→ Problem to solve
Since pictures do not belong in the copy, please repeat every record below exactly without them.

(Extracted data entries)
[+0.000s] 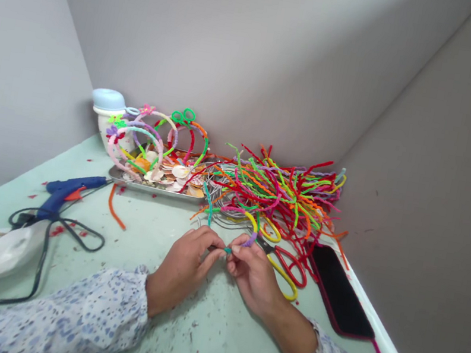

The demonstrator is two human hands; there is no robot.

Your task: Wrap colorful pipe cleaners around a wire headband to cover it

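Note:
My left hand (189, 264) pinches a short teal piece of pipe cleaner (227, 250) between thumb and fingers, low over the table. Close against it on the right, my right hand (253, 273) is closed on the purple part of a fuzzy multicolored band (251, 227), right beside the teal piece. The band curves up and away from the hands through yellow to pink and green. Just beyond the fingers, a teal pipe cleaner (208, 203) sticks up. Scissors with yellow handles (284, 278) and scissors with red handles (295, 268) lie by my right hand.
Behind are a metal tray (161, 190) of shells, several fuzzy headbands (158, 151), a white bottle (107, 119) and a heap of colorful pipe cleaners (287, 191). A blue glue gun (63, 193) with a looping cord lies left, an orange strip (115, 210) nearby, a phone (343, 291) right.

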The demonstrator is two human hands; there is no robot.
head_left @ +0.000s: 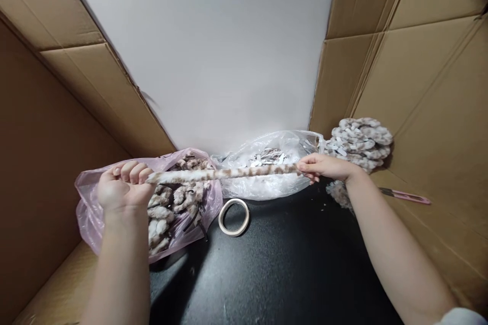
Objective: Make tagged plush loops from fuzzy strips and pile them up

→ Solution for this task
[+0.000s] 

The demonstrator is two human hands; there is no robot.

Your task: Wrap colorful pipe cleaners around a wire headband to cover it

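Note:
My left hand (189, 264) pinches a short teal piece of pipe cleaner (227, 250) between thumb and fingers, low over the table. Close against it on the right, my right hand (253, 273) is closed on the purple part of a fuzzy multicolored band (251, 227), right beside the teal piece. The band curves up and away from the hands through yellow to pink and green. Just beyond the fingers, a teal pipe cleaner (208, 203) sticks up. Scissors with yellow handles (284, 278) and scissors with red handles (295, 268) lie by my right hand.
Behind are a metal tray (161, 190) of shells, several fuzzy headbands (158, 151), a white bottle (107, 119) and a heap of colorful pipe cleaners (287, 191). A blue glue gun (63, 193) with a looping cord lies left, an orange strip (115, 210) nearby, a phone (343, 291) right.
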
The demonstrator is two human hands; there is no robot.
head_left @ +0.000s: 
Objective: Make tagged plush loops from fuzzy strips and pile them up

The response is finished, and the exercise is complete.